CVM analisa negócios com Via Varejo

© Divulgação

O departamento jurídico da Via Varejo (VVAR3) terá muito o que fazer. Além de uma disputa com o grupo Big, ex-Wal Mart do Brasil, que acusa a Casas Bahia de copiar seu logotipo, a CVM abriu processo para analisar uma movimentação atípica nas ações. Os papéis da Via Varejo iniciaram o pregão de 21 de dezembro de 2020 com queda de 10,8% ante o fechamento anterior. Pelas regras da B3, variações tão bruscas nas cotações devem disparar um leilão de abertura, para equilibrar preços do ativo.
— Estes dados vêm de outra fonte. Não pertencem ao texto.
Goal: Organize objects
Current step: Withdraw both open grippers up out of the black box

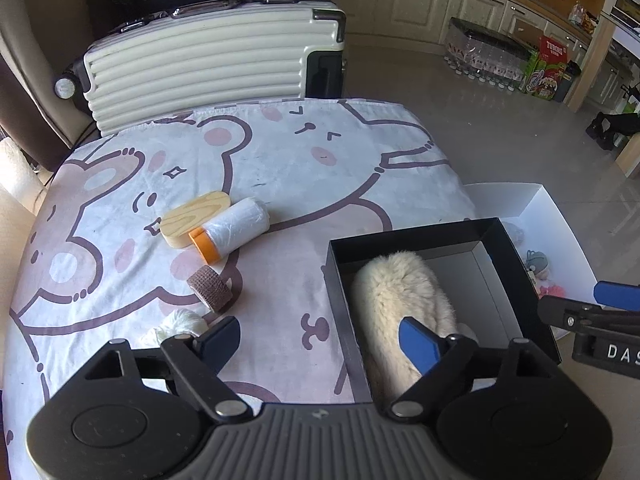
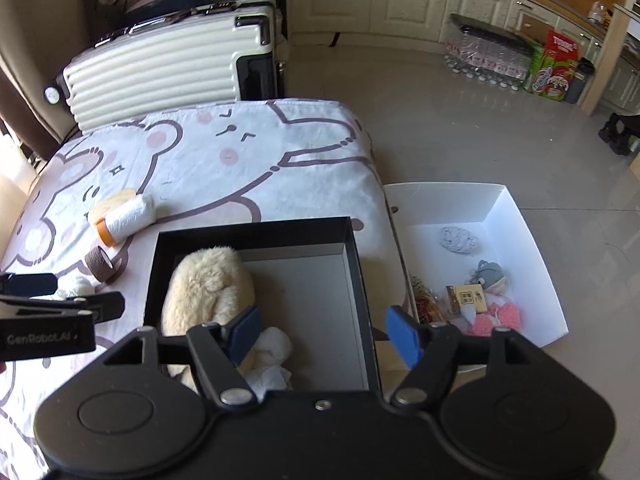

O que foi feito, resultando em 1.475 transações com os papéis. Além do leilão, em meia hora foram realizados mais de 17 mil negócios com ações. O total de negócios do dia chegou a 82,3 mil. Isso é 51,4% a mais que a média diária de dezembro, de 54,4 mil.

PETRÓLEO

Petrobras muda fundo de pensão

A Petrobras informou nesta semana que o Plano Petros 3 foi aprovado pela Secretaria de Coordenação e Governança das Empresas Estatais e pela Superintendência Nacional de Previdência Complementar. Ele será uma opção exclusiva para os participantes das versões anteriores. O déficit da estatal com seu plano de pensão era um contencioso relevante da empresa. As ações da Petrobras acumulam queda de 3,4% neste ano e de 2,3% em 12 meses.